• The problem
Please restate the data that follows word for word, with the pictures left out.

• The data
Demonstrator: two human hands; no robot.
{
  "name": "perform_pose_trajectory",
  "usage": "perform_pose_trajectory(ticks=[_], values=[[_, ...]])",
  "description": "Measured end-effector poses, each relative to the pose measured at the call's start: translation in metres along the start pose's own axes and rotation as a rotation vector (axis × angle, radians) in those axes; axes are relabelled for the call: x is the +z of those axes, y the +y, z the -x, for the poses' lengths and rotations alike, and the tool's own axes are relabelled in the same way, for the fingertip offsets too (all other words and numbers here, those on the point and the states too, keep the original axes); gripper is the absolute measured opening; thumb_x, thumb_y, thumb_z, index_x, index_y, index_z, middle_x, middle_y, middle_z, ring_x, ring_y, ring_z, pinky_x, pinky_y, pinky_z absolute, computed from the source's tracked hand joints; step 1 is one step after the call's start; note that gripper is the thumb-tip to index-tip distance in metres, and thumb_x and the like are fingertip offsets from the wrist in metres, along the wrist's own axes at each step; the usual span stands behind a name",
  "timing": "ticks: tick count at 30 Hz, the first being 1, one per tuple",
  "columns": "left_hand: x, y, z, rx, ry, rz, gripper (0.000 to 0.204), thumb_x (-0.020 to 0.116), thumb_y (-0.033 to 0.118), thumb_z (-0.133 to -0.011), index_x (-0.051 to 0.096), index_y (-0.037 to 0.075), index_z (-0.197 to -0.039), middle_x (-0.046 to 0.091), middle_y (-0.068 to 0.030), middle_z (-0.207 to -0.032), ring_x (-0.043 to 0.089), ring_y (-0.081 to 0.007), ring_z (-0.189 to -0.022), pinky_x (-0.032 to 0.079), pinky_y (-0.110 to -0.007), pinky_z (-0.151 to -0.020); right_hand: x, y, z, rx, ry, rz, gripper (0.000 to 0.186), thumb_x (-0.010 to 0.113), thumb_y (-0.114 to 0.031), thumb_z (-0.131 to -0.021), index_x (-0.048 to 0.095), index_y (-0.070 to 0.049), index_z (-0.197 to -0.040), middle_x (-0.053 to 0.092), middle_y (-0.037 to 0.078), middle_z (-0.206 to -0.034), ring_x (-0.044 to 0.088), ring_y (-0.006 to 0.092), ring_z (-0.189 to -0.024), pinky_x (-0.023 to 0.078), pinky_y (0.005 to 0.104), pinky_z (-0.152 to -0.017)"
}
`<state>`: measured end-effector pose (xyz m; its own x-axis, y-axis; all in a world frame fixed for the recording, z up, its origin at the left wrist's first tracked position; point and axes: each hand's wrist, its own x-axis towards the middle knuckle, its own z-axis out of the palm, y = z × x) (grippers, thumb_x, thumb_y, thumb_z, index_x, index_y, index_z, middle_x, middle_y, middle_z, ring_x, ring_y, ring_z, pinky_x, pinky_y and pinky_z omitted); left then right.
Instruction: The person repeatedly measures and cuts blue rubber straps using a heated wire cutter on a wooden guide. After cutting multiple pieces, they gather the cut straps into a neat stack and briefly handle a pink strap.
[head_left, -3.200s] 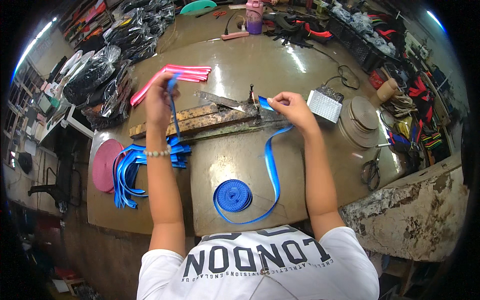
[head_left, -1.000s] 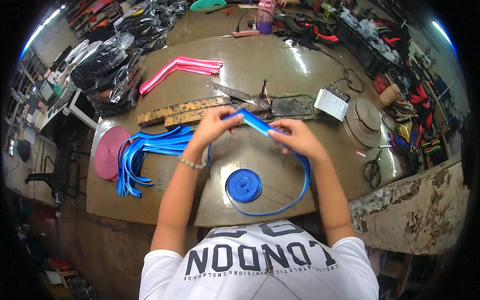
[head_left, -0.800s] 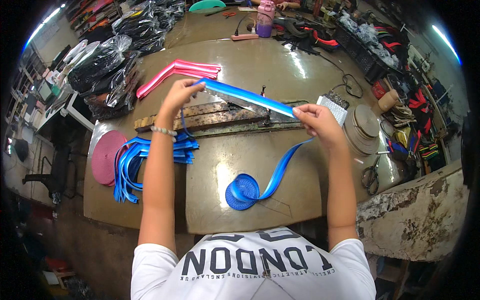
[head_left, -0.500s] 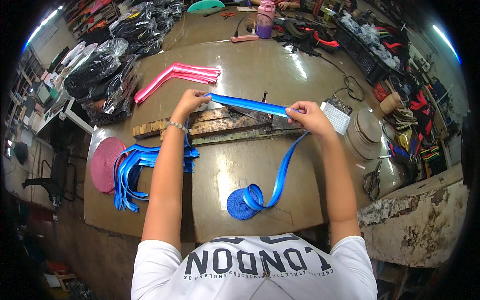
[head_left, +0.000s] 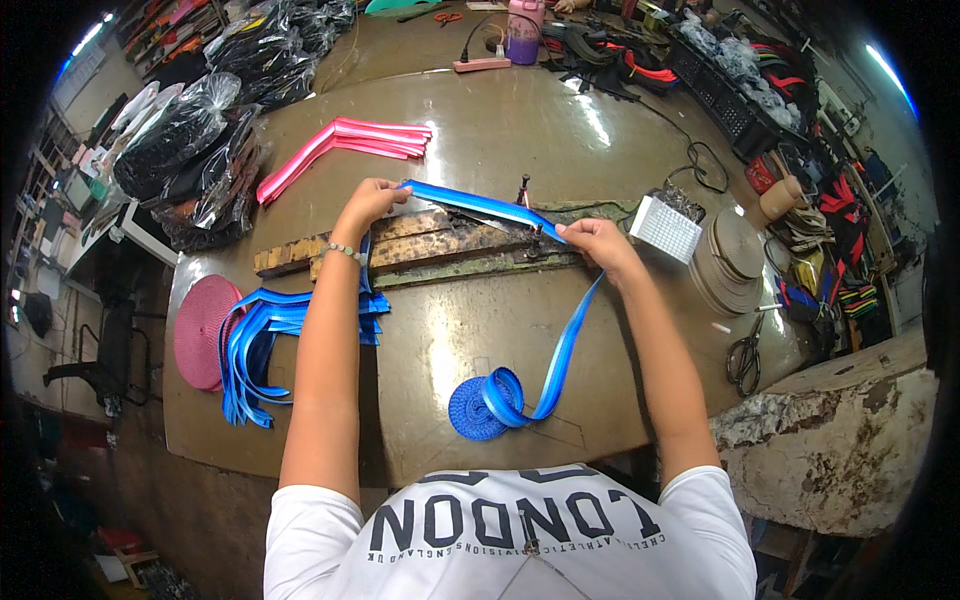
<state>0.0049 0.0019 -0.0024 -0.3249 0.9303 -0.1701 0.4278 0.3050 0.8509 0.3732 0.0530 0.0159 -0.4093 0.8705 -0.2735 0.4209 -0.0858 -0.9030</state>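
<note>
A blue webbing strap [head_left: 475,203] with a pale stripe is stretched between my two hands, above a long worn wooden bar [head_left: 400,246]. My left hand [head_left: 374,204] pinches its left end. Toward the right, my right hand [head_left: 600,244] pinches the strap near a small upright metal post [head_left: 524,190] on the bar. From my right hand the webbing runs down to a blue webbing roll [head_left: 473,410] lying on the table. A bundle of cut blue straps [head_left: 262,330] lies left of my left forearm, which hides part of it.
A pink webbing roll [head_left: 204,335] lies at the left, with folded pink straps [head_left: 350,136] farther back. To the right are a white gridded block [head_left: 664,229], beige webbing rolls [head_left: 727,265] and black scissors [head_left: 743,362]. Plastic-wrapped goods [head_left: 190,150] pile up at the back left.
My right hand has moved down and a little left, so the strap slopes more toward the bar at its right. My left hand keeps its pinch. The whole view has shifted slightly.
</note>
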Motion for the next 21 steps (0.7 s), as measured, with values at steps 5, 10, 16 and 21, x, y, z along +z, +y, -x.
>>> perform_pose_trajectory(ticks=[5, 10, 16, 21], values=[[0.000, 0.001, 0.002, -0.018, 0.038, -0.003, 0.030, 0.071, 0.032, -0.080, 0.069, 0.003, -0.083, 0.054, 0.0011, -0.064, 0.040, -0.0080, -0.055, 0.031, -0.025, -0.049, 0.006, 0.011, -0.003, 0.005, -0.034, -0.074, 0.032, 0.072, -0.035, -0.079, 0.064, -0.004, -0.078, 0.050, -0.005, -0.061, 0.039, 0.0044, -0.051, 0.026, 0.0216, -0.046], [0.000, -0.001, -0.002, -0.018, 0.019, -0.015, 0.032, 0.070, 0.033, -0.080, 0.069, 0.002, -0.085, 0.058, -0.0016, -0.071, 0.044, -0.0093, -0.059, 0.035, -0.026, -0.053, 0.006, 0.015, -0.006, -0.024, -0.037, -0.053, 0.028, 0.071, -0.035, -0.080, 0.062, -0.008, -0.077, 0.045, -0.007, -0.057, 0.033, 0.0034, -0.045, 0.022, 0.0219, -0.042], [0.001, -0.010, -0.008, 0.034, 0.044, -0.025, 0.035, 0.070, 0.030, -0.079, 0.068, -0.002, -0.094, 0.063, -0.0049, -0.075, 0.051, -0.0111, -0.063, 0.041, -0.026, -0.056, 0.008, 0.031, -0.018, -0.093, 0.011, 0.017, 0.027, 0.072, -0.031, -0.079, 0.062, -0.007, -0.077, 0.048, -0.007, -0.059, 0.036, 0.0033, -0.047, 0.023, 0.0219, -0.043], [0.002, 0.012, 0.031, 0.192, 0.156, 0.233, 0.036, 0.069, 0.022, -0.080, 0.064, -0.004, -0.104, 0.063, -0.0046, -0.077, 0.052, -0.0088, -0.062, 0.043, -0.023, -0.055, -0.007, 0.009, 0.008, -0.072, 0.170, 0.029, 0.029, 0.066, -0.031, -0.084, 0.064, -0.002, -0.083, 0.057, 0.001, -0.066, 0.049, 0.0082, -0.059, 0.039, 0.0243, -0.054]])
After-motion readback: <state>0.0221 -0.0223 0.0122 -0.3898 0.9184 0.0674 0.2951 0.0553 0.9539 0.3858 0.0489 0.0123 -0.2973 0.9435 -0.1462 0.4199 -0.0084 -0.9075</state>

• Answer space
Demonstrator: two human hands; no robot.
{
  "name": "perform_pose_trajectory",
  "usage": "perform_pose_trajectory(ticks=[_], values=[[_, ...]])",
  "description": "Measured end-effector poses, each relative to the pose measured at the call's start: translation in metres along the start pose's own axes and rotation as a rotation vector (axis × angle, radians) in those axes; axes are relabelled for the call: x is the +z of those axes, y the +y, z the -x, for the poses' lengths and rotations alike, and the tool's own axes are relabelled in the same way, for the fingertip offsets too (all other words and numbers here, those on the point and the states too, keep the original axes); gripper is the absolute measured opening; thumb_x, thumb_y, thumb_z, index_x, index_y, index_z, middle_x, middle_y, middle_z, ring_x, ring_y, ring_z, pinky_x, pinky_y, pinky_z absolute, computed from the source's tracked hand joints; step 1 is one step after the call's start; note that gripper is the thumb-tip to index-tip distance in metres, and thumb_x and the like are fingertip offsets from the wrist in metres, along the wrist's own axes at each step; the usual span stands behind a name",
  "timing": "ticks: tick count at 30 Hz, the first being 1, one per tuple",
  "columns": "left_hand: x, y, z, rx, ry, rz, gripper (0.000 to 0.204), thumb_x (-0.020 to 0.116), thumb_y (-0.033 to 0.118), thumb_z (-0.133 to -0.011), index_x (-0.051 to 0.096), index_y (-0.037 to 0.075), index_z (-0.197 to -0.039), middle_x (-0.046 to 0.091), middle_y (-0.068 to 0.030), middle_z (-0.207 to -0.032), ring_x (-0.043 to 0.089), ring_y (-0.081 to 0.007), ring_z (-0.189 to -0.022), pinky_x (-0.032 to 0.079), pinky_y (-0.110 to -0.007), pinky_z (-0.151 to -0.020); right_hand: x, y, z, rx, ry, rz, gripper (0.000 to 0.186), thumb_x (-0.010 to 0.113), thumb_y (-0.114 to 0.031), thumb_z (-0.131 to -0.021), index_x (-0.048 to 0.095), index_y (-0.070 to 0.049), index_z (-0.197 to -0.040), middle_x (-0.053 to 0.092), middle_y (-0.037 to 0.078), middle_z (-0.206 to -0.034), ring_x (-0.044 to 0.088), ring_y (-0.006 to 0.092), ring_z (-0.189 to -0.024), pinky_x (-0.023 to 0.078), pinky_y (0.005 to 0.104), pinky_z (-0.152 to -0.017)"
}
`<state>`: measured end-effector pose (xyz m; its own x-axis, y-axis; all in a world frame fixed for the recording, z up, its origin at the left wrist's first tracked position; point and axes: each hand's wrist, its own x-axis towards the middle knuckle, its own z-axis out of the palm, y = z × x) (grippers, thumb_x, thumb_y, thumb_z, index_x, index_y, index_z, middle_x, middle_y, middle_z, ring_x, ring_y, ring_z, pinky_x, pinky_y and pinky_z omitted); left then right.
Instruction: The person repeatedly measures and cuts blue rubber straps using a heated wire cutter on a wooden guide. After cutting multiple pieces, they gather the cut straps into a neat stack and briefly handle a pink strap.
[head_left, -3.200s] 
[head_left, -1.000s] 
[head_left, -0.800s] 
[head_left, -0.500s] 
[head_left, +0.000s] 
<state>0.0049 0.0019 -0.0024 -0.3249 0.9303 -0.1701 0.4278 0.3050 0.8509 0.3732 0.0530 0.0159 -0.4093 0.8705 -0.2735 0.4209 -0.0858 -0.9030</state>
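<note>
A blue webbing strap [head_left: 475,203] with a pale stripe is stretched between my two hands, above a long worn wooden bar [head_left: 400,246]. My left hand [head_left: 374,204] pinches its left end. Toward the right, my right hand [head_left: 600,244] pinches the strap near a small upright metal post [head_left: 524,190] on the bar. From my right hand the webbing runs down to a blue webbing roll [head_left: 473,410] lying on the table. A bundle of cut blue straps [head_left: 262,330] lies left of my left forearm, which hides part of it.
A pink webbing roll [head_left: 204,335] lies at the left, with folded pink straps [head_left: 350,136] farther back. To the right are a white gridded block [head_left: 664,229], beige webbing rolls [head_left: 727,265] and black scissors [head_left: 743,362]. Plastic-wrapped goods [head_left: 190,150] pile up at the back left.
My right hand has moved down and a little left, so the strap slopes more toward the bar at its right. My left hand keeps its pinch. The whole view has shifted slightly.
</note>
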Motion for the next 21 steps (0.7 s), as measured, with values at steps 5, 10, 16 and 21, x, y, z along +z, +y, -x.
>>> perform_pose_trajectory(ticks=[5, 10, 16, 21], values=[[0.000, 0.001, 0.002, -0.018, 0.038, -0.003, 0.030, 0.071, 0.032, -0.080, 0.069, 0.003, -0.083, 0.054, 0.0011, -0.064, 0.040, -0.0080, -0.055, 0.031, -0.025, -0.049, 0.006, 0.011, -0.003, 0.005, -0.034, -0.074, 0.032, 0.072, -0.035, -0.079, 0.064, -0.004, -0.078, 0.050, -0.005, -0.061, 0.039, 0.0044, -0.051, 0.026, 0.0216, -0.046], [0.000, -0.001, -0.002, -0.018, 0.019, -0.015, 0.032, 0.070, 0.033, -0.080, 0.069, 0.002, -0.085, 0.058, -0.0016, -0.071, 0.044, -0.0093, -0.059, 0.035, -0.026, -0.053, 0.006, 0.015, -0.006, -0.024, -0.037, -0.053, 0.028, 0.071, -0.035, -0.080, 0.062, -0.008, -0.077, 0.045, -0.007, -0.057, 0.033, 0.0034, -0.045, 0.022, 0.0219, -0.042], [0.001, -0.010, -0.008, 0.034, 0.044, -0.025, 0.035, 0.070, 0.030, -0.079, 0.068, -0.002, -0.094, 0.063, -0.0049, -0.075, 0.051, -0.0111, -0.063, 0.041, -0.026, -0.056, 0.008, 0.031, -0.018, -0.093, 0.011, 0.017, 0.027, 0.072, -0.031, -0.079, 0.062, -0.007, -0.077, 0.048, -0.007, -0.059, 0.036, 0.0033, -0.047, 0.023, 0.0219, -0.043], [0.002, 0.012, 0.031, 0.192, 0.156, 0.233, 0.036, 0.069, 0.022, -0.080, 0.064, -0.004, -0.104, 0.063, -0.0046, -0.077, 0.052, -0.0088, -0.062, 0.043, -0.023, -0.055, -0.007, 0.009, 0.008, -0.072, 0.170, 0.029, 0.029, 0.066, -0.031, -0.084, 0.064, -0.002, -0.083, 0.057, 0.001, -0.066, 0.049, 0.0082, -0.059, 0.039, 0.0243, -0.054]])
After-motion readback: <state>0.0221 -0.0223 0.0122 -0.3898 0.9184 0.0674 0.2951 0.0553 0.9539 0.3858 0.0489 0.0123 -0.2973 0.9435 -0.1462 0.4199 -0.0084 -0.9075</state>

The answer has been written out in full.